* Try it *
Scan the records for the string "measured" and copy every line that holds it.

* Provided data *

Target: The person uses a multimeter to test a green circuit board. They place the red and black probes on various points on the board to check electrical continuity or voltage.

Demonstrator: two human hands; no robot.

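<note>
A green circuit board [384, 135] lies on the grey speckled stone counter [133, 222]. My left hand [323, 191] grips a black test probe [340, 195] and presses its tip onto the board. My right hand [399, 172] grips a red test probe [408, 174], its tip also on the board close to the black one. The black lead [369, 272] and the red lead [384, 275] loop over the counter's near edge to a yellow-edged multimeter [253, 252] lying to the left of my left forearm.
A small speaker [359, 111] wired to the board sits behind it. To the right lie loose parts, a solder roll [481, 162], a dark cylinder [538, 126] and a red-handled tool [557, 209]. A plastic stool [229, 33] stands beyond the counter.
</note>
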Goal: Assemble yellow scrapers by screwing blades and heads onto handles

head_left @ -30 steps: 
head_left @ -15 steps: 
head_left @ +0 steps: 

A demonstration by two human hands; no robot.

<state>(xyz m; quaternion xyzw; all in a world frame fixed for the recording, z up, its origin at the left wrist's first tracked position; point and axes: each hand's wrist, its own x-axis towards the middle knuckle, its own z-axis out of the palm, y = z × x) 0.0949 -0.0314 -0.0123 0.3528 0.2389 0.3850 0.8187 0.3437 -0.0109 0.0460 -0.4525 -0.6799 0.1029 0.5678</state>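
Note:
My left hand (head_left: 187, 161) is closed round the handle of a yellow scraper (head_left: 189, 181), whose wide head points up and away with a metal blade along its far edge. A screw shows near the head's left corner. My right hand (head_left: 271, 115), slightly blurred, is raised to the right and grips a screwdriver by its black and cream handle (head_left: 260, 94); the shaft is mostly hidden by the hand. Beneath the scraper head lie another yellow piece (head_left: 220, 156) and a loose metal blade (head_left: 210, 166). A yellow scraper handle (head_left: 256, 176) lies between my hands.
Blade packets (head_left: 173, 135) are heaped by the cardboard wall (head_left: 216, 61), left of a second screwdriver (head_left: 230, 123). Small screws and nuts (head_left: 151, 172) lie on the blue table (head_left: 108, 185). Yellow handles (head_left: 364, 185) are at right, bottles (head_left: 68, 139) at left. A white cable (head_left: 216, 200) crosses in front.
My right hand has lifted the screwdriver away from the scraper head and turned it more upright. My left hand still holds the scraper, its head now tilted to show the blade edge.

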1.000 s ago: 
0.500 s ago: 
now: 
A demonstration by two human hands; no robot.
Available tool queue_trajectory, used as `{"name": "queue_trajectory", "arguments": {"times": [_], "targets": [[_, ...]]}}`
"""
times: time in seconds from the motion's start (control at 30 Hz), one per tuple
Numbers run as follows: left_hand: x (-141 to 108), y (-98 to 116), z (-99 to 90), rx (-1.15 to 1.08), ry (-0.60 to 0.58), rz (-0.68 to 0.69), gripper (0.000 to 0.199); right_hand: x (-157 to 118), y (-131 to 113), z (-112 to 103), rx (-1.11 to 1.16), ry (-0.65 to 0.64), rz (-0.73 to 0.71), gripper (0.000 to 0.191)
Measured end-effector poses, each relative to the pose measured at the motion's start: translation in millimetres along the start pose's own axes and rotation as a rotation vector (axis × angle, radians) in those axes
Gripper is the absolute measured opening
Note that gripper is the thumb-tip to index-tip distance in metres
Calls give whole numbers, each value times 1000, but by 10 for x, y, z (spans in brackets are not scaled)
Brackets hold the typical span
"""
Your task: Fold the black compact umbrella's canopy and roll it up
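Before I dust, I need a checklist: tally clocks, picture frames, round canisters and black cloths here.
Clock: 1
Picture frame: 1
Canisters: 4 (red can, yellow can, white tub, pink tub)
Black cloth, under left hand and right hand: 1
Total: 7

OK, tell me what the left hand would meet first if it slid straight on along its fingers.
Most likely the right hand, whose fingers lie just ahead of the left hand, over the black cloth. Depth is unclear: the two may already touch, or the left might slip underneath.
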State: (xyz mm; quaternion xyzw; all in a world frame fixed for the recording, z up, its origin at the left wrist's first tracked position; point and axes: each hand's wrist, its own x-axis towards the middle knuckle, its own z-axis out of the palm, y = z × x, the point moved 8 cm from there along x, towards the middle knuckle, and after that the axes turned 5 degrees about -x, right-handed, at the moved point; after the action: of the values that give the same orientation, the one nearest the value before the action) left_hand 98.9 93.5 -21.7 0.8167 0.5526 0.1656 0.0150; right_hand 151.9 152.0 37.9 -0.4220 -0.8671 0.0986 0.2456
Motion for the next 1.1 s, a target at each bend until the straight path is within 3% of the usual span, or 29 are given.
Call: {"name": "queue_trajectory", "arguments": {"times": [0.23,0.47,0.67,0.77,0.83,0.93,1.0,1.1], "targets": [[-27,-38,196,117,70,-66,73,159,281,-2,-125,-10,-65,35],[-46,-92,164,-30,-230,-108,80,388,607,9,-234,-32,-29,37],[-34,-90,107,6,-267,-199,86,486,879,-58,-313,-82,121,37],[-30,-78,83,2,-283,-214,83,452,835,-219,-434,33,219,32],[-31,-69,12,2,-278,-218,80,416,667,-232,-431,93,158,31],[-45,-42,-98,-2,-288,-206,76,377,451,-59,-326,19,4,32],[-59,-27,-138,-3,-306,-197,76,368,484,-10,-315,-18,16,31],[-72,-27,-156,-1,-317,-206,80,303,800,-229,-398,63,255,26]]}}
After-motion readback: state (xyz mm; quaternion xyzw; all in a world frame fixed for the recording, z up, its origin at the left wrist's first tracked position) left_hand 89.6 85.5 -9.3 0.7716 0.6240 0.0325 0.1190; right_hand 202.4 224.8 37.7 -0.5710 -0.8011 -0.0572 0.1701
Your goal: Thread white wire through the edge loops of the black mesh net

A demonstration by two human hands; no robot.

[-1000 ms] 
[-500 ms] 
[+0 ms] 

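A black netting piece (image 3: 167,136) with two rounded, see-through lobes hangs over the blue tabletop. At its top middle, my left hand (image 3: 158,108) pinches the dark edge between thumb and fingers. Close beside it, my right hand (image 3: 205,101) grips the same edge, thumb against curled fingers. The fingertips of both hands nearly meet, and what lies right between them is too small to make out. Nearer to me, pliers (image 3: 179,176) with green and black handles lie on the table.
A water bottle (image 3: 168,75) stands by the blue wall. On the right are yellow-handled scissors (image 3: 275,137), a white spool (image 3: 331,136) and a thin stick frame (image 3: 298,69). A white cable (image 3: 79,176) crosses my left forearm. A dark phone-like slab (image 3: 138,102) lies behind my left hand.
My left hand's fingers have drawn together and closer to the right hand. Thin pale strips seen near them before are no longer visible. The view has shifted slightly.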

* Solution to this task *
Measured end-effector poses, each relative to the pose measured at the motion's start: translation in millimetres along the start pose's own axes and rotation as a rotation vector (axis × angle, radians) in those axes
Gripper is the absolute measured opening

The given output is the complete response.